The CEFC’s announcement follows Prime Minister, Anthony Albanese, and Federal Minister for Climate Change and Energy, Chris Bowen, foreshadowing an additional capital allocation of $2 billion to the CEFC General portfolio, subject to parliamentary approval.
A previous additional capital allocation of $20.5 billion to the CEFC saw the creation of three new funds, focusing on energy transmission, household sustainability and climate tech respectively.
Mr Learmonth said the CEFC had capitalised on strong market interest to make considerable progress across the three funds in their first year of operation.
“Total commitments through the Rewiring the Nation Fund stand at $2.8 billion, across five transactions, which will help transform our energy grid for the 21st century,” he said.
“Robust market interest in the Household Energy Upgrades Fund has seen the CEFC commit $345 million to discounted finance programs, mobilising an additional $285 million from four participating co-financiers.
“Through our Powering Australian Technology Fund, we have committed $176.2 million in investment capital to 19 climate tech innovators.”

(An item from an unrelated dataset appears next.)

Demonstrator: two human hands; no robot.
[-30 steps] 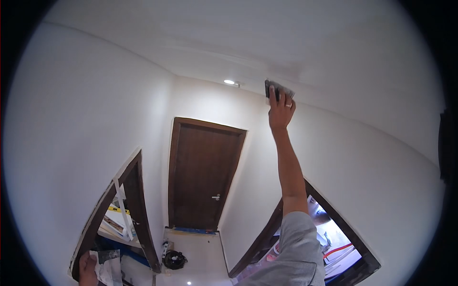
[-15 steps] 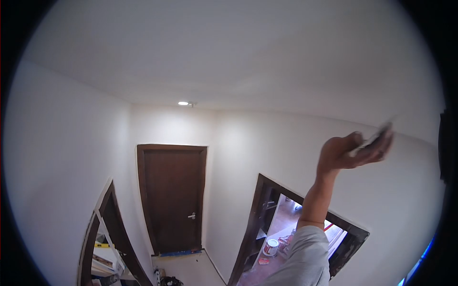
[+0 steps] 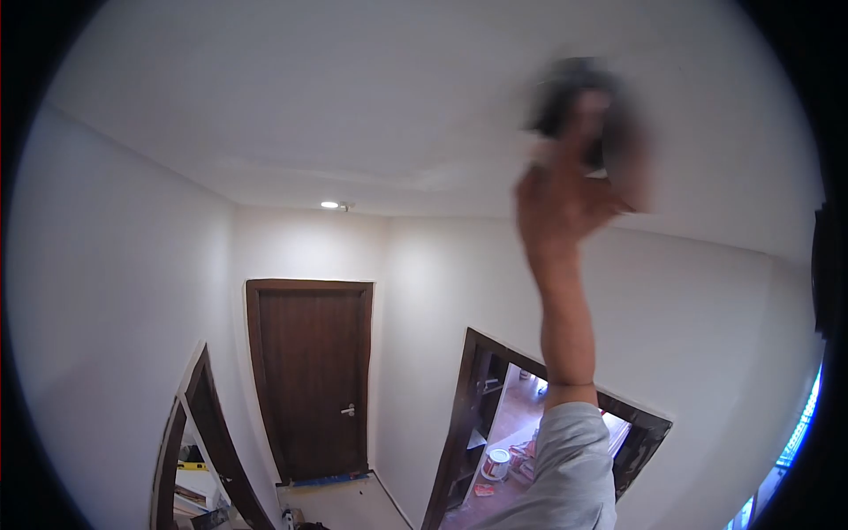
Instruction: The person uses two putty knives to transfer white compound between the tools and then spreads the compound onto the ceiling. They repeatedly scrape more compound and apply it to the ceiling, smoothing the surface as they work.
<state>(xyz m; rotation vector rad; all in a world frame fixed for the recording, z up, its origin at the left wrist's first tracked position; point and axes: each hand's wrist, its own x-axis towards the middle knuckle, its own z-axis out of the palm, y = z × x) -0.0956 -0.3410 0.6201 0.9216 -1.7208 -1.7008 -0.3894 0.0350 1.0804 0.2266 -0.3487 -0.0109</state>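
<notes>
One arm in a grey sleeve reaches up from the bottom right, and my right hand is raised against the white ceiling. Its fingers are wrapped round a dark, flat object, smeared by motion, whose exact kind I cannot make out. The object is at or close to the ceiling surface; contact is not clear. My left hand is out of the frame.
Ahead stands a closed brown door with a ceiling light above. An open doorway at the right shows a paint bucket on the floor. Another dark frame stands at the left.
My right hand has moved up and to the left with the object, from beside the upper right wall to the ceiling. The object's broad dark face now shows. The view has shifted slightly.
</notes>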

The CEFC Act requires the CEFC to invest in eligible renewable energy, energy efficiency and low emissions technologies, with its purpose to “facilitate increased flows of finance into the clean energy sector and to facilitate the achievement of Australia’s greenhouse gas emissions reduction targets”.
Mr Learmonth said, “Since we began investing, we have taken a deliberate approach to extend the benefits of our finance Australia-wide, across both our large-scale and smaller-scale investments.
“In a little over a decade, we have seen our capital back discounted finance for almost 80,000 asset finance projects, which are used by households, industry, farmers and small to medium sized business.”
Mr Learmonth said a hallmark of the CEFC investment approach remains its efficient use of capital to achieve clean energy outcomes.
“Since we began investing CEFC has seen $5.4 billion in repayments and returns, providing capital which is available for re-investment.
“Across our portfolio we have also maintained a sustained pace of deployment, so that our capital is put to work on reducing emissions as soon as possible. This has the added benefit of supporting economic activity. In the six months to December alone, deployment exceeded $885 million, taking lifetime deployment to $12.2 billion.”